Anstöße SWR1 BW / Morgengedanken SWR4 BW
„Und ich bin gut so.“ Das steht auf einer Tasse in meinem Geschirrschrank. Sie ist eine meiner Lieblingstassen und sie erinnert mich daran, dass Gott mich so liebt und annimmt wie ich bin. Das klingt vielleicht kitschig und flach. So wie der Satz: „Jesus liebt dich“, der manchmal in Bahnhöfen auf riesigen Plakaten steht. Sozusagen als Werbung für den christlichen Glauben. Ich mag diese Plakate nicht. Aber der Gedanke, dass es eine Instanz gibt, die mich gut so findet, wie ich bin, lässt mich jedes Mal tief durchatmen. Ich muss nichts tun, ich muss mich nicht anstrengen, ich muss mich nicht verhalten, wie andere das gerne hätten – da ist einer, der mich lieb hat ohne Wenn und Aber. Ich nenne diese Instanz Gott. Und ich bin dankbar, dass ich Ihm glauben kann. Denn es gibt genügend Menschen, mich selbst eingeschlossen, die gar nicht finden, dass ich uneingeschränkt gut so bin. Den einen lache ich zu laut. Andere finden, ich bin zu emotional. Ich selbst ärgere mich, wenn ich im Klassenzimmer mit einem Kind zu schnell die Geduld verliere.
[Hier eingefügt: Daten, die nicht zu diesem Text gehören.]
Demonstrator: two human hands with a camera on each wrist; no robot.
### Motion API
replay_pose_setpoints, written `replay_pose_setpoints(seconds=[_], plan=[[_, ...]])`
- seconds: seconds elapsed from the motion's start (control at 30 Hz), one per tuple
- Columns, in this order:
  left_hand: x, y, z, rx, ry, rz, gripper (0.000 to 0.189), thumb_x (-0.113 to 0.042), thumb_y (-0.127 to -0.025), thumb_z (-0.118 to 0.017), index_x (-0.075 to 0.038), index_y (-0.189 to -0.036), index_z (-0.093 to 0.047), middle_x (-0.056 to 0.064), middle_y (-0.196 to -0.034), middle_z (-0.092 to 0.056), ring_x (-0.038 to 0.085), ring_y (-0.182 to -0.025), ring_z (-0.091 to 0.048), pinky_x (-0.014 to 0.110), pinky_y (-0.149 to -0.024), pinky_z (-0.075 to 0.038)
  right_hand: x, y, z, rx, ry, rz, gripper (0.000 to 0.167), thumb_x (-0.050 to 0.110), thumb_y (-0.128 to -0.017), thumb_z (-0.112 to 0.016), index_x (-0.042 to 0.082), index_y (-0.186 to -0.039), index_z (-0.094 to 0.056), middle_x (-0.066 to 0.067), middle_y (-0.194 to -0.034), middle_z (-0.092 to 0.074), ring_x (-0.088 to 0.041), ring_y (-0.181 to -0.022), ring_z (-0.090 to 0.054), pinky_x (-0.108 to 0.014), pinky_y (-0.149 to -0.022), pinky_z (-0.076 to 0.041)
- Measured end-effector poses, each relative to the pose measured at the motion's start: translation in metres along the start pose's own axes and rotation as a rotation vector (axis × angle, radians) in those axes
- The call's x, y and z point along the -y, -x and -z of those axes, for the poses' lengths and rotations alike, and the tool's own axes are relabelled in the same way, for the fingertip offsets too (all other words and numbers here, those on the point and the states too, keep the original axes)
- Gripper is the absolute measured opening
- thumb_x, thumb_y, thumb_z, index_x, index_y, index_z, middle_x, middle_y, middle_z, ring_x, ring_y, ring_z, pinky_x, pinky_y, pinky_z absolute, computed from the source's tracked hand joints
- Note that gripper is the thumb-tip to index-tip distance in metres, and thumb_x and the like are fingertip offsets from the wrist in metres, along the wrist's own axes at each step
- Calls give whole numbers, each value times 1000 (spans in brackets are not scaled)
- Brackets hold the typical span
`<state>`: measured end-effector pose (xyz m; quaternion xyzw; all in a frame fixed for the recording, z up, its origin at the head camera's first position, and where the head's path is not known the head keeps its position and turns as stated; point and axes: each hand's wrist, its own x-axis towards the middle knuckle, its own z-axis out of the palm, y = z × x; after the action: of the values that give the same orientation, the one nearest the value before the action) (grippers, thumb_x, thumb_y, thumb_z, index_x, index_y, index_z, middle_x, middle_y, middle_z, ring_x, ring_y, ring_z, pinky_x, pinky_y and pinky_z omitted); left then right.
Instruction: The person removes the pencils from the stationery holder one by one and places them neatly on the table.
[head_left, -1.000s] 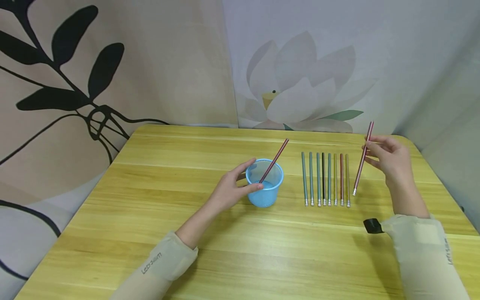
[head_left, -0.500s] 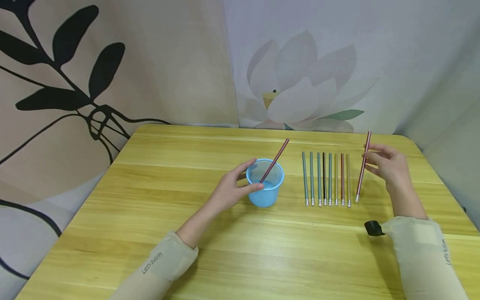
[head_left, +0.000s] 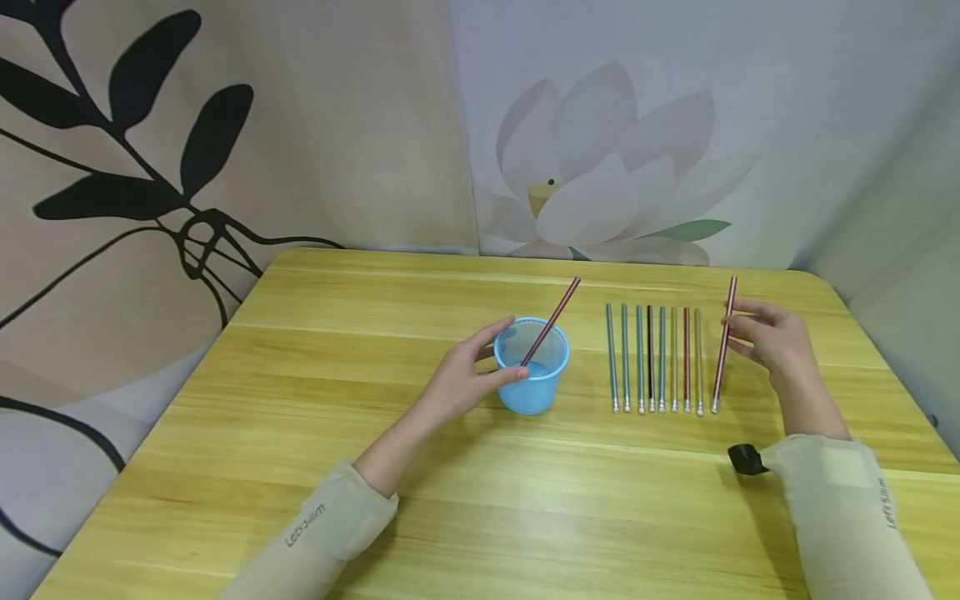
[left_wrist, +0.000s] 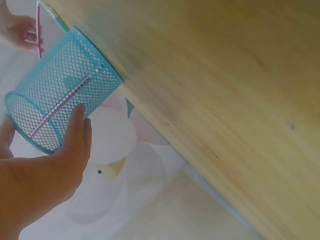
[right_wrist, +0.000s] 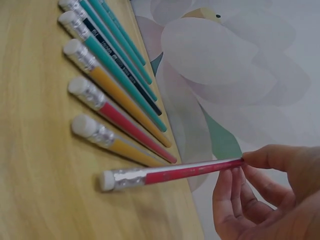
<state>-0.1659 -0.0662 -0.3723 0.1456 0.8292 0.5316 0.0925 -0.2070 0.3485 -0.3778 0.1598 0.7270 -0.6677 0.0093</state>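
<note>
On the desk (head_left: pixel 375 467), right of centre, the right hand (head_left: pixel 772 342) pinches a red pencil (head_left: pixel 723 346) near its far end, eraser tip down by the right end of a pencil row (head_left: pixel 654 358) — tilted, probably so it can swing clear of its neighbours. The left hand (head_left: pixel 461 379) curls fingers and thumb round a blue mesh cup (head_left: pixel 532 375), likely steadying it; a second red pencil (head_left: pixel 551 321) leans inside, tip pointing far-right. Seven pencils lie side by side between cup and right hand — nothing else stands between. A flower-print backdrop (head_left: pixel 600 192) hangs behind.
</note>
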Motion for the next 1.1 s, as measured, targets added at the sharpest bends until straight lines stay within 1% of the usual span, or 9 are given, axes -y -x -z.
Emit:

Oder wenn ich was esse, das mir nicht gut tut.
Die Sehnsucht, dass mich jemand liebt, genauso wie ich bin, teile ich mit vielen Menschen. Wer Glück hat, erlebt dieses bedingungslose Angenommensein in einer Liebesbeziehung. Zumindest am Anfang, wenn beide verliebt sind. Manchmal haben auch Kinder das Glück, dass sie sich von ihren Eltern grenzenlos geliebt fühlen. Und jeder Mensch kann selbst daran arbeiten sich zu mögen, einverstanden zu sein mit sich und sich anzunehmen trotz aller Unvollkommenheit. Realistisch betrachtet ist das natürlich kein Dauerzustand. Als Mensch in dieser Welt bin ich unvollkommen, mache Fehler und ich verändere mich. Manchmal kann ich mich so mögen wie ich bin. Manchmal auch nicht. An manchen Tagen fühle ich mich von den Menschen um mich herum geliebt, so wie ich bin. An anderen Tagen merke ich, was sie an mir nervt. Dann spüre ich die Sehnsucht danach, dass ich für immer und ewig uneingeschränkt geliebt bin. Diese Sehnsucht erinnert mich an das Paradies. Ich glaube, dass ich dort ankomme nach meinem Tod. Dass meine Sehnsucht ein Hinweis ist auf die Wirklichkeit, die auf mich wartet. Diese Wirklichkeit, die ich Gott nenne. Bis dahin reicht es mir, von Zeit zu Zeit tief durchzuatmen, wenn ich daran denke, dass es eine Instanz gibt, die mich gut findet, genauso wie ich bin.